Her face was pale and beaded with sweat. Gray smudges underlined her eyes.
“How can I get so sick so fast?” she asked her ghostly reflection.
Now that the vomiting was over, the chills settled in.
&nb
sp; The information center would have to live without her today. Kelly limped back to bed and called her boss. For once, she didn’t have to fake sounding sick.
And what the hell was up with her foot? Did she break something? It hurt like hell when she put pressure on it.
This is going to ruin everything!
If she didn’t get herself together by tonight, she might lose Joey—again. That couldn’t happen.
She had to practically shout at her body to get off the bed and go back to the bathroom. While she searched for some aspirin, her mother knocked on her door.
“Time to get up, honey. I’ll drive you to work today. Your father’s playing the Lawn Ranger.”
Kelly fumbled with the childproof top. It popped off and landed in the toilet with a plop.
“I’m not feeling so good, Mom,” she said. “I already called in. I’m just going to go back to sleep.”
“Is there anything I can get you? You want something to drink or some toast?”
“No, I don’t need anything. I just want to sleep.” She dropped four aspirin on her tongue, chasing them down with a glass of water. She gagged, but forced herself to keep the pills down.

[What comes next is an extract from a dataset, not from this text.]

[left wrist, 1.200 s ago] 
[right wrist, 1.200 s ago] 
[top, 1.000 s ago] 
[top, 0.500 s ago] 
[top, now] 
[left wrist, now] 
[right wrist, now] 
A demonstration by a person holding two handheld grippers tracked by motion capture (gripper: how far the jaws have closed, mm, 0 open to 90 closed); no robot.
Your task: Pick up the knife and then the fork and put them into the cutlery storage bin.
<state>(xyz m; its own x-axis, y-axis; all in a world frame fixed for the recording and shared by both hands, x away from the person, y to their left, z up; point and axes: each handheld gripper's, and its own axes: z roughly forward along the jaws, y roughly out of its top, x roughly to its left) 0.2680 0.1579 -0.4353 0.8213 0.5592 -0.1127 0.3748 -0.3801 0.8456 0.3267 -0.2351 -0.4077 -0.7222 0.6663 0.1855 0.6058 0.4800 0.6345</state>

Somehow, she stumbled back into bed and pulled the covers up to her chin. Her foot felt like it was on fire. Hopefully the aspirin would take the swelling down, as well as the pain. She had to see Joey later.
Her mother came in, breaking the rule Kelly had set when she’d turned sixteen. Normally, an infraction like this would lead to a mini-war. She didn’t have it in her at the moment to fight.
“Oh, you don’t look good at all.” She pressed her lips to Kelly’s head. “You have a nice fever going.”
“I just took some pills. I’m going back to sleep.” Kelly rolled over, wincing when her good foot brushed against her bruised foot.
“How about I get you some burnt toast? It’s good for your stomach.”
“I hate burnt toast, Mother. Can you please just let me sleep?”